** Task requirements **
Reproduce the whole listing that follows, character for character, and drop the images.
─── Stored data ───
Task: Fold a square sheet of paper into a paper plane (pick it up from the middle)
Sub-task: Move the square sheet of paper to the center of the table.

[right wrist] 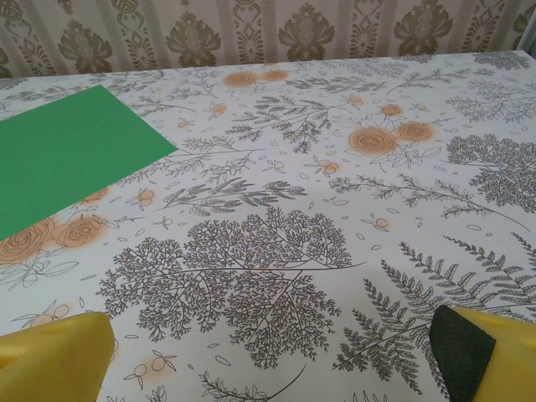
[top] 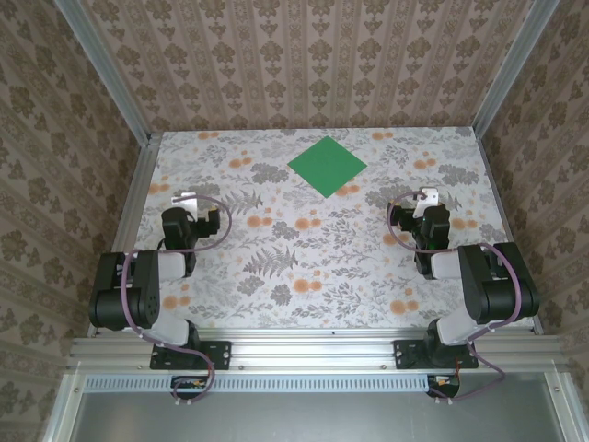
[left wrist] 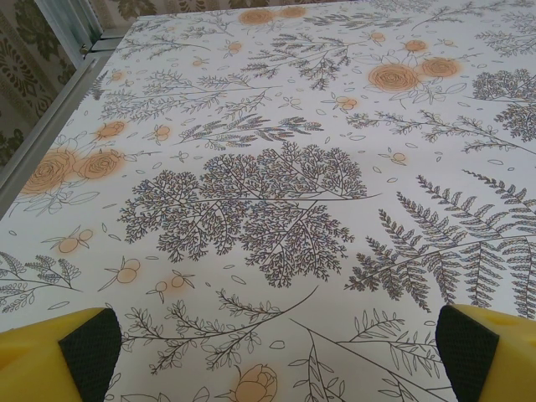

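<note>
Left hand [left wrist: 277,362] above floral tabletop [left wrist: 251,126]

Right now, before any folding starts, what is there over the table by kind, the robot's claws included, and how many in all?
green square sheet of paper: 1
open claws: 2 (left claw, right claw)
Total: 3
</note>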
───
** Written answer **
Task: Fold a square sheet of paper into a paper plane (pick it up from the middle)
Sub-task: Move the square sheet of paper to the center of the table.

[right wrist] 
[top] 
[left wrist] 

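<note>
Left hand [left wrist: 277,362] above floral tabletop [left wrist: 251,126]

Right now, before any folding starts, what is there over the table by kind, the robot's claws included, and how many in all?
green square sheet of paper: 1
open claws: 2 (left claw, right claw)
Total: 3
</note>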

Now the exercise is complete.